AYM’nin vermiş olduğu kararı değerlendiren Erkan ailesinin avukatı Erdal Kuzu, AYM kararının iki noktada problem taşıdığını kaydetti.  Birincil olarak; AYM’nin kararında süre aşımına dair yaptığı değerlendirmenin tamamen yanlış olduğunu vurgulayan Kuzu, “AYM, kararında ‘ihlalin öğrenildiği tarihten 30 gün içinde başvuru yapılması gerektiğini’ belirtiyor. Burada çoklu karmaşa mevcut. Anayasa Mahkemesi’ne göre bizim bu başvuruyu 1995 yılında yapmamız gerekiyor ama bu mümkün değil. Çünkü bireysel başvuru hakkı 12 Eylül 2010 Anayasa Referandumu ile geldi ve 23 Eylül 2012’de yürürlüğe girdi. Bu durumda başvurunun 95 yılında yapılmasının imkanı bulunmuyor. Çünkü o yıllarda böyle bir hak yok” değerlendirmesinde bulundu.  
 

"Faili meçhul dosyaları kapatmanın önü açılıyor"

Fatma Erkan ile ilgili ilk dosyanın 2014 yılında açıldığını aktaran Kuzu, “95 yılında öldürülüp, kimlik tespiti ancak 2011 yılında yapıldı. O günden itibaren de mahkemelerin ‘yetkisizlik’ ve görevsizlik’ kararları ile 2017 yılına geldi. AYM’ye başvuru ancak iç hukuk yolları tükendikten sonra yapılabileceği için iç hukuk yolları tükendikten sonra başvuru yapıldı. 2011 yılında bireysel başvuru hakkı yoktu. 2014 yılında bu dosya AYM’ye götürülmüş olsaydı, bu defa da AYM, ‘iç hukuk yollarını tüketin öyle gelin’ diyecekti. Kararın alınma şekline baktığımız zaman, AYM 90’lı yıllarda kolluk kuvvetleri tarafından işlenen ancak faili meçhule bırakılan yüzlerce cinayetin üstünü benzer bir kararla kapatmanın da önünü açmıştır” diye konuştu. 
 

"Dosya mahkemeler arasında dolaştırıldı ama adil yargılama var!"
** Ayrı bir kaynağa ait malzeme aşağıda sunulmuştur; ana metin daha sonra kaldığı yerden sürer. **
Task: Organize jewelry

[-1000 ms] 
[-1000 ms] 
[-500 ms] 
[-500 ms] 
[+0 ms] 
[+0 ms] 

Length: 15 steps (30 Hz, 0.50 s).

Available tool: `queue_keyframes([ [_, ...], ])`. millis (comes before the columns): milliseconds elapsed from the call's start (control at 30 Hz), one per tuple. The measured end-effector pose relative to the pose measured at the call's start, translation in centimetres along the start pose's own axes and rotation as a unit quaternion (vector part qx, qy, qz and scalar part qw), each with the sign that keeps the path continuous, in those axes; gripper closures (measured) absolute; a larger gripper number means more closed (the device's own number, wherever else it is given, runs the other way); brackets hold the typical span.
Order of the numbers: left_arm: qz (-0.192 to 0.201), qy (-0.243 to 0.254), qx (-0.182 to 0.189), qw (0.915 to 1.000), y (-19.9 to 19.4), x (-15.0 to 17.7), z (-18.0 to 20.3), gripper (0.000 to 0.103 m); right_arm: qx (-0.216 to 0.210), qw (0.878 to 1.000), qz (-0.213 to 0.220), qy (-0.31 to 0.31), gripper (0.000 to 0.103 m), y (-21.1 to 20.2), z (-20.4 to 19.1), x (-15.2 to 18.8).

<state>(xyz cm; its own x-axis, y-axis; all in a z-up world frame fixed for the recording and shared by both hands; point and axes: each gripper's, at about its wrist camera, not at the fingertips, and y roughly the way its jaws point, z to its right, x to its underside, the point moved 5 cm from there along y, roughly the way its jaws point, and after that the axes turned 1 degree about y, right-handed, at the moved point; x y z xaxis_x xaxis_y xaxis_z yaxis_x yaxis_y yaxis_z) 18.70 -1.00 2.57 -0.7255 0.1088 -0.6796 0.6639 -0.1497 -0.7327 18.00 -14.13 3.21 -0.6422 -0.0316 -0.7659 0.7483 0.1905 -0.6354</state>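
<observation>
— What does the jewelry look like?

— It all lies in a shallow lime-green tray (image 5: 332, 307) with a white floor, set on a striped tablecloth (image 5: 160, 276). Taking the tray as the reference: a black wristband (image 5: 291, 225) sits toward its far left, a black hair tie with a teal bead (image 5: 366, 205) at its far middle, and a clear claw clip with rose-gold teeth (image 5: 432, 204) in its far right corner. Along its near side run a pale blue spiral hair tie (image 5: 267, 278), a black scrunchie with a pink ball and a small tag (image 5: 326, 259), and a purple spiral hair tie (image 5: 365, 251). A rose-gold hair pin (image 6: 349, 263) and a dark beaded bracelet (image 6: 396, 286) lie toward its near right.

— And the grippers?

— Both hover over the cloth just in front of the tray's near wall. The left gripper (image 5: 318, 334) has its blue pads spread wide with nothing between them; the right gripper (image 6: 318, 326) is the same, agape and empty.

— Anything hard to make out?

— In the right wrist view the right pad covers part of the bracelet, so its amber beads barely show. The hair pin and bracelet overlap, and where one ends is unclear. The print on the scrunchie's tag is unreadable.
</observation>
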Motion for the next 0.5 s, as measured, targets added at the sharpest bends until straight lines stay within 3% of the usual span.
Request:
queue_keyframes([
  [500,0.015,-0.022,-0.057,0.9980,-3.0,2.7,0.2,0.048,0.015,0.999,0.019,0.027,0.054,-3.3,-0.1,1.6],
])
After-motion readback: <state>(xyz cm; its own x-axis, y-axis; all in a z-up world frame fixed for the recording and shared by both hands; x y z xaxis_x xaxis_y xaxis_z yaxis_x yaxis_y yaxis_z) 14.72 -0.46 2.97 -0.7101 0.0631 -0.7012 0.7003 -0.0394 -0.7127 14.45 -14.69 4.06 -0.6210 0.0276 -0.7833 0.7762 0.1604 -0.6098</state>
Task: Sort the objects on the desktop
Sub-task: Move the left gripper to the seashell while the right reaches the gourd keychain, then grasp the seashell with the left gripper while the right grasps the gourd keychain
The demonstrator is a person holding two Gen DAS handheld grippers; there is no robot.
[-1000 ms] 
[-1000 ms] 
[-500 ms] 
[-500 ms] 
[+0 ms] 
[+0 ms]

AYM'nin "adil yargılama" ile ilgili kararında yer verdiği ifadeler üzerinde de duran Kuzu, şöyle devam etti: "AYM, açıkça adil yargılama hakkının ihlal edilmediğini savunmaktadır. Henüz cenazesi dahi ailesine teslim edilmemiş bir çocuğun öldürülmesi sonrası mahkemeler arasında ‘görevsizlik’ ve ‘yetkisizlik’ kararları ile dolaştırılan ve sonunda da failleri yargılanmayan bir dosyada adil yargılama yapıldığı savunulmaktadır. Yani cenazesi bile teslim edilmemesine rağmen 'adil yargılama mı var' denilmek isteniyor. Bu kesinlikle AYM’nin son dönemlerde siyasi konjonktür sonucu imza attığı kararlardan biridir. Bizim karardan anladığımız; Devlet eliyle 90’lı yıllarda işlenen cinayetlere ilişkin dosyalar, yeni siyasi konjonktür ile birlikte kapatılmak isteniyor. Bu nedenle de bu yönde kararlar veriliyor. Biz bu karara karşı Avrupa İnsan Hakları Mahkemesi’ne (AİHM) gerekli başvurumuzu yapacağız.”